## What you need to do
What the task requires is each entry, restated exactly.

## Supplied material

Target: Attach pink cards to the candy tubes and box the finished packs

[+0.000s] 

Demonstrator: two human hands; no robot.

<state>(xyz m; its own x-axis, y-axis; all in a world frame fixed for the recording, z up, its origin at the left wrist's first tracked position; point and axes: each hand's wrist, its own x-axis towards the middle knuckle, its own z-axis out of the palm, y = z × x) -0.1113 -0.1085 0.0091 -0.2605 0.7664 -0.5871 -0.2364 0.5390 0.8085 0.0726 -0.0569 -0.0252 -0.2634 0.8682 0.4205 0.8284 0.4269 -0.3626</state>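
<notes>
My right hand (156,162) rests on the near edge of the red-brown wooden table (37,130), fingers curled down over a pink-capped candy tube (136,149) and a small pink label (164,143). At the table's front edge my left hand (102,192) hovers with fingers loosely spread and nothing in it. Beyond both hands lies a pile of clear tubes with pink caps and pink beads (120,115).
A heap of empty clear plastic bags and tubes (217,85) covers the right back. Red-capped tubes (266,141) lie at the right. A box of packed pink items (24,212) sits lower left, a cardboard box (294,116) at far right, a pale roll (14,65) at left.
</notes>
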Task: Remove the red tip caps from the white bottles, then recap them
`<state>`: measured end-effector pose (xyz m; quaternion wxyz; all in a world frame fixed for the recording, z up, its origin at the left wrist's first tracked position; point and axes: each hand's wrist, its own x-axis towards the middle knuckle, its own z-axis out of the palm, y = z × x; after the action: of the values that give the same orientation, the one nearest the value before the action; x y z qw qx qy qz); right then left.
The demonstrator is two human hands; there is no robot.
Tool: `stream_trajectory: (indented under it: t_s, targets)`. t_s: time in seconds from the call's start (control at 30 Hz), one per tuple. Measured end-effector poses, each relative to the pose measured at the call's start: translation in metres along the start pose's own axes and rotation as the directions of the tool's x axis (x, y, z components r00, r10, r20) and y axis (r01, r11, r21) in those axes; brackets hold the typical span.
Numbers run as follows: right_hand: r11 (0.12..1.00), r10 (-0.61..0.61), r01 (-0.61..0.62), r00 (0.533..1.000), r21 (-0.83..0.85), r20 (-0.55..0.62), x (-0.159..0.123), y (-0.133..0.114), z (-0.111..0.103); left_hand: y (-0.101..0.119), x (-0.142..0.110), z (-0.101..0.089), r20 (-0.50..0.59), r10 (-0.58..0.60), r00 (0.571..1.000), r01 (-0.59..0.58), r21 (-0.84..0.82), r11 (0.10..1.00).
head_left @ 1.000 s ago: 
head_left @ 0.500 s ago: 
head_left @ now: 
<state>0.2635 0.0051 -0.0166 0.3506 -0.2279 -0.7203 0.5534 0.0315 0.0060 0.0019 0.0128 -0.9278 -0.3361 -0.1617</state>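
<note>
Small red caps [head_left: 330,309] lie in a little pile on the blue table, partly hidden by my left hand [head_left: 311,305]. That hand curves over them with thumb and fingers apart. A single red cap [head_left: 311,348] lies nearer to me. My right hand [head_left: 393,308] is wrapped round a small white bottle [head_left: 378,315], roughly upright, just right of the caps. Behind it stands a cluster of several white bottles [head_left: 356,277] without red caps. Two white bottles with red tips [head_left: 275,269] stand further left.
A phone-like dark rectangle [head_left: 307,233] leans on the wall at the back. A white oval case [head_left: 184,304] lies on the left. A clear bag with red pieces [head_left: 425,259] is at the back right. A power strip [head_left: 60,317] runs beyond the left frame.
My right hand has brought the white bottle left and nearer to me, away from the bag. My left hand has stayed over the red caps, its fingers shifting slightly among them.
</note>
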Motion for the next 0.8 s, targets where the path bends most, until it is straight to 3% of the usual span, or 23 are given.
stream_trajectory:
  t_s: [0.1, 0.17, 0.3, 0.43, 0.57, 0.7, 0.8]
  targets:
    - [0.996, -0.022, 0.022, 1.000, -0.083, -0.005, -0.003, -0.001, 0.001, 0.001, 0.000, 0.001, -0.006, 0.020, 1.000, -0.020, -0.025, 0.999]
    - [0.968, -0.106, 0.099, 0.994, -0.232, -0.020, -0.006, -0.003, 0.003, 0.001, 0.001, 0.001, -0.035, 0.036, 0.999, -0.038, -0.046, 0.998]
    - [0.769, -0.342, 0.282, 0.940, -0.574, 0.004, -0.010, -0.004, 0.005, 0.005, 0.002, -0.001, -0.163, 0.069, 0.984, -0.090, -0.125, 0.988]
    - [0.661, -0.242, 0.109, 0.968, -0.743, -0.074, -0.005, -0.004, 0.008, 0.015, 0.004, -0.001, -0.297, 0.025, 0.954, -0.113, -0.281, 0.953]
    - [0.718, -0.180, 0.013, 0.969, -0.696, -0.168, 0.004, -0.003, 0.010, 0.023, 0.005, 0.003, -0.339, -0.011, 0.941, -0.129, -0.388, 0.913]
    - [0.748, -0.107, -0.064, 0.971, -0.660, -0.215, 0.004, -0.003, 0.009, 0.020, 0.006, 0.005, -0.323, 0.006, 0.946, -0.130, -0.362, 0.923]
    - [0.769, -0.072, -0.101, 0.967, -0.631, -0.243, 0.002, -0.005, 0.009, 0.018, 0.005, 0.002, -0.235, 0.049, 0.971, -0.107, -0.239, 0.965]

## Exercise solution
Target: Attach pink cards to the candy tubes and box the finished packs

[+0.000s] 

Demonstrator: two human hands; no robot.

<state>(xyz m; its own x-axis, y-axis; all in a world frame fixed for the recording, z up, its origin at the left wrist's first tracked position; point and axes: each hand's wrist, its own x-axis towards the middle knuckle, its own z-axis out of the palm, y = z × x) -0.1113 -0.1085 0.0091 -0.2605 0.7664 -0.5871 -0.2364 0.5390 0.8085 0.0726 -0.0569 -0.0252 -0.2634 0.8682 0.4205 0.8284 0.4269 -0.3626</state>
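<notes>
My right hand (156,162) rests on the near edge of the red-brown wooden table (37,130), fingers curled down over a pink-capped candy tube (136,149) and a small pink label (164,143). At the table's front edge my left hand (102,192) hovers with fingers loosely spread and nothing in it. Beyond both hands lies a pile of clear tubes with pink caps and pink beads (120,115).
A heap of empty clear plastic bags and tubes (217,85) covers the right back. Red-capped tubes (266,141) lie at the right. A box of packed pink items (24,212) sits lower left, a cardboard box (294,116) at far right, a pale roll (14,65) at left.
</notes>
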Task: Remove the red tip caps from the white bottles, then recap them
`<state>`: measured end-effector pose (xyz m; quaternion wxyz; all in a world frame fixed for the recording, z up, its origin at the left wrist's first tracked position; point and axes: each hand's wrist, its own x-axis towards the middle knuckle, its own z-axis out of the palm, y = z × x; after the action: of the values that give the same orientation, the one nearest the value before the action; x y z qw qx qy qz); right then left.
The demonstrator is two human hands; there is no robot.
Tool: `stream_trajectory: (indented under it: t_s, targets)`. t_s: time in seconds from the call's start (control at 30 Hz), one per tuple. Measured end-effector poses, each relative to the pose measured at the call's start: translation in metres along the start pose's own axes and rotation as the directions of the tool's x axis (x, y, z components r00, r10, r20) and y axis (r01, r11, r21) in those axes; brackets hold the typical span.
Numbers run as follows: right_hand: r11 (0.12..1.00), r10 (-0.61..0.61), r01 (-0.61..0.62), r00 (0.533..1.000), r21 (-0.83..0.85), r20 (-0.55..0.62), x (-0.159..0.123), y (-0.133..0.114), z (-0.111..0.103); left_hand: y (-0.101..0.119), x (-0.142..0.110), z (-0.101..0.089), r20 (-0.50..0.59), r10 (-0.58..0.60), r00 (0.571..1.000), r01 (-0.59..0.58), r21 (-0.84..0.82), r11 (0.10..1.00).
head_left @ 1.000 s ago: 
head_left @ 0.500 s ago: 
head_left @ now: 
<state>0.2635 0.0051 -0.0166 0.3506 -0.2279 -0.7203 0.5534 0.0315 0.0060 0.0019 0.0128 -0.9278 -0.3361 -0.1617</state>
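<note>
Small red caps [head_left: 330,309] lie in a little pile on the blue table, partly hidden by my left hand [head_left: 311,305]. That hand curves over them with thumb and fingers apart. A single red cap [head_left: 311,348] lies nearer to me. My right hand [head_left: 393,308] is wrapped round a small white bottle [head_left: 378,315], roughly upright, just right of the caps. Behind it stands a cluster of several white bottles [head_left: 356,277] without red caps. Two white bottles with red tips [head_left: 275,269] stand further left.
A phone-like dark rectangle [head_left: 307,233] leans on the wall at the back. A white oval case [head_left: 184,304] lies on the left. A clear bag with red pieces [head_left: 425,259] is at the back right. A power strip [head_left: 60,317] runs beyond the left frame.
My right hand has brought the white bottle left and nearer to me, away from the bag. My left hand has stayed over the red caps, its fingers shifting slightly among them.
</note>
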Motion for the next 0.8 s, targets where the path bends most, until it is straight to 3% of the usual span, or 23 are given.
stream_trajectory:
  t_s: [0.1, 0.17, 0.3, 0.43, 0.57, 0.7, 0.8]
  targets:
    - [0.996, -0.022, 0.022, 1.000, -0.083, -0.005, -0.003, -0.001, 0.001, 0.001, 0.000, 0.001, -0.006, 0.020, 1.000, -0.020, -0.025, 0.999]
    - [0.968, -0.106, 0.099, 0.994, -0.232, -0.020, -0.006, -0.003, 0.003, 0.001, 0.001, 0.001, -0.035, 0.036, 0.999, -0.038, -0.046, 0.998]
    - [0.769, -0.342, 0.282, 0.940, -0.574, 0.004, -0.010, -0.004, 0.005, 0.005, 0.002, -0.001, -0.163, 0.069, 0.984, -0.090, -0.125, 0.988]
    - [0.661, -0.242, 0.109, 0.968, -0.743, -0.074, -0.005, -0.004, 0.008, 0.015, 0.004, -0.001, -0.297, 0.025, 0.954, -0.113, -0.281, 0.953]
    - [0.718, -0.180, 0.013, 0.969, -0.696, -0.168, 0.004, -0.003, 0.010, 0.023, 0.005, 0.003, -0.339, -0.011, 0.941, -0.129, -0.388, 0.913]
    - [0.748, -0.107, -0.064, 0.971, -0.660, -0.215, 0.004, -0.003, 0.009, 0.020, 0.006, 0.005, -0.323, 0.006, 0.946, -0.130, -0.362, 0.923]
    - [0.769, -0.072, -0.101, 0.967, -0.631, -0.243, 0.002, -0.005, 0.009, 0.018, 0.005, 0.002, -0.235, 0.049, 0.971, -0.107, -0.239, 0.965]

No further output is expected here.